Problem to work on >> Locate each line below that includes "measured" and reproduce it.

——

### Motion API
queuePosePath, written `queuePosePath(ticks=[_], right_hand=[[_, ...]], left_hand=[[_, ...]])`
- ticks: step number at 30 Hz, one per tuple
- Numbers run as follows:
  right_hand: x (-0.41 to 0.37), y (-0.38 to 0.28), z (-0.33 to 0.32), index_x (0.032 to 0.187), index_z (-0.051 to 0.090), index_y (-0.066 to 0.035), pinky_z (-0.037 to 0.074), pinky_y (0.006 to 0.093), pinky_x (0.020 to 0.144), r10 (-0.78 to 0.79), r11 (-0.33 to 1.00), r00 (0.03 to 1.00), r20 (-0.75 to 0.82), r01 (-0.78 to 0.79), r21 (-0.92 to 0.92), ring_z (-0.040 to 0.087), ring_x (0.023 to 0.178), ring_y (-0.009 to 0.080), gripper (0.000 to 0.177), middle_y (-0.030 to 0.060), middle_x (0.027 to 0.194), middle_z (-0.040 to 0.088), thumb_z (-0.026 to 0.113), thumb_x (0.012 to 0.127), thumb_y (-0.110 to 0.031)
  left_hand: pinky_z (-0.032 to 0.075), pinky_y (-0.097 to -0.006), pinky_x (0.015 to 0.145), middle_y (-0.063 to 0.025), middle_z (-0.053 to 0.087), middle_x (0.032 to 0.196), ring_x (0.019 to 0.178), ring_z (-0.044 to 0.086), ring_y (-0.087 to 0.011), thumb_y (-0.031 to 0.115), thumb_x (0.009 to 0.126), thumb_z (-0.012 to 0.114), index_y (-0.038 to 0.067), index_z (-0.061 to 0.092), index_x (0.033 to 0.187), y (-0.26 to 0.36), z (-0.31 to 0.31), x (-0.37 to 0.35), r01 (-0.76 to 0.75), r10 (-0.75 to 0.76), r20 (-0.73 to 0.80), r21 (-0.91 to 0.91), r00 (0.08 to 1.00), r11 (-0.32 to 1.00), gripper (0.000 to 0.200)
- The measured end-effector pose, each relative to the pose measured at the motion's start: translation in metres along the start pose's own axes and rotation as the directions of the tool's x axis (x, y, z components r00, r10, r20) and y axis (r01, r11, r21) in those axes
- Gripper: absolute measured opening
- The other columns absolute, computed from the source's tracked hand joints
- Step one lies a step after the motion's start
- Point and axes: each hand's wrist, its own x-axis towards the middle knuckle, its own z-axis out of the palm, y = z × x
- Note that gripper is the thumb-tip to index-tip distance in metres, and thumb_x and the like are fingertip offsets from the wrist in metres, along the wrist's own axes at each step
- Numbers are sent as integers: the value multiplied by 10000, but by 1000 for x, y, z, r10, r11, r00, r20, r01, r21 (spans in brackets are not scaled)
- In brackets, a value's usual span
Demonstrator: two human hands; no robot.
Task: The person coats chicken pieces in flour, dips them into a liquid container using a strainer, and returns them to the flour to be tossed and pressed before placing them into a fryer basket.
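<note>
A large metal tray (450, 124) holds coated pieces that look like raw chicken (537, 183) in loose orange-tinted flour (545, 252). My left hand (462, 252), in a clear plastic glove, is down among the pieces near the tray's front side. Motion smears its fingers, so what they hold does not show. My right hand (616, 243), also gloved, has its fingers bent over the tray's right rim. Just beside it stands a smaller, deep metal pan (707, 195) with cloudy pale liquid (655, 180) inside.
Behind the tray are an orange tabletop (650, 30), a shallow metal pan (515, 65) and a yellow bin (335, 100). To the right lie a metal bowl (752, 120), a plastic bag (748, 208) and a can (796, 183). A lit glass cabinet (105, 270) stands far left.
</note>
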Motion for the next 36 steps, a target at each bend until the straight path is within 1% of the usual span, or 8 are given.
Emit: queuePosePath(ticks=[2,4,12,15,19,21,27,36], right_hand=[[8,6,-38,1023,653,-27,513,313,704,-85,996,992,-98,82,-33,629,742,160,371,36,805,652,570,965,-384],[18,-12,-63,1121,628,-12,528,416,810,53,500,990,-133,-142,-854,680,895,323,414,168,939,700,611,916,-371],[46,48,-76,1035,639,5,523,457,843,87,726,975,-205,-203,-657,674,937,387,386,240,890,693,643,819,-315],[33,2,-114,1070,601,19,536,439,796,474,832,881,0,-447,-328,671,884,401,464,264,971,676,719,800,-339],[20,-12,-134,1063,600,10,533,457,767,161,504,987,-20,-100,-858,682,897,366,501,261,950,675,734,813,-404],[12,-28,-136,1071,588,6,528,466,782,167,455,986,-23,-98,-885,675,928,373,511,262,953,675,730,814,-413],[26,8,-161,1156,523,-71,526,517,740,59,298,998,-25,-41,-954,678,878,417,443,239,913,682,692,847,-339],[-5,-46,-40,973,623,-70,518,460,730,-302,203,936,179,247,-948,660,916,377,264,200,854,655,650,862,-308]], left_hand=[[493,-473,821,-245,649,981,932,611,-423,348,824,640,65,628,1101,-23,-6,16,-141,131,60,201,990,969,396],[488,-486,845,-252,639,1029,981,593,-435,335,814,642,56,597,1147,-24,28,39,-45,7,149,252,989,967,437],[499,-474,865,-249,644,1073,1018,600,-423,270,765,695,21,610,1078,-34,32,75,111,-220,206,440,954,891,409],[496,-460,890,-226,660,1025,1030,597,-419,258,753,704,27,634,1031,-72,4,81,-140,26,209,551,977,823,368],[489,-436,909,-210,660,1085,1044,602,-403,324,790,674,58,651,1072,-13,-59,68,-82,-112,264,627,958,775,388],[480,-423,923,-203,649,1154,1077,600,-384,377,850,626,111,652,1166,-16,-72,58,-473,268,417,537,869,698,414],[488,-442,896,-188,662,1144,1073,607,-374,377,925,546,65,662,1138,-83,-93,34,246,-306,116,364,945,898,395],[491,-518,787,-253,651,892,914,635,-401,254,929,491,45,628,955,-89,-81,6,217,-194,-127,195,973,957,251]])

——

Result below >>
- The measured end-effector pose, each relative to the pose measured at the motion's start: translation in metres along the start pose's own axes and rotation as the directions of the tool's x axis (x, y, z components r00, r10, r20) and y axis (r01, r11, r21) in those axes
- Gripper: absolute measured opening

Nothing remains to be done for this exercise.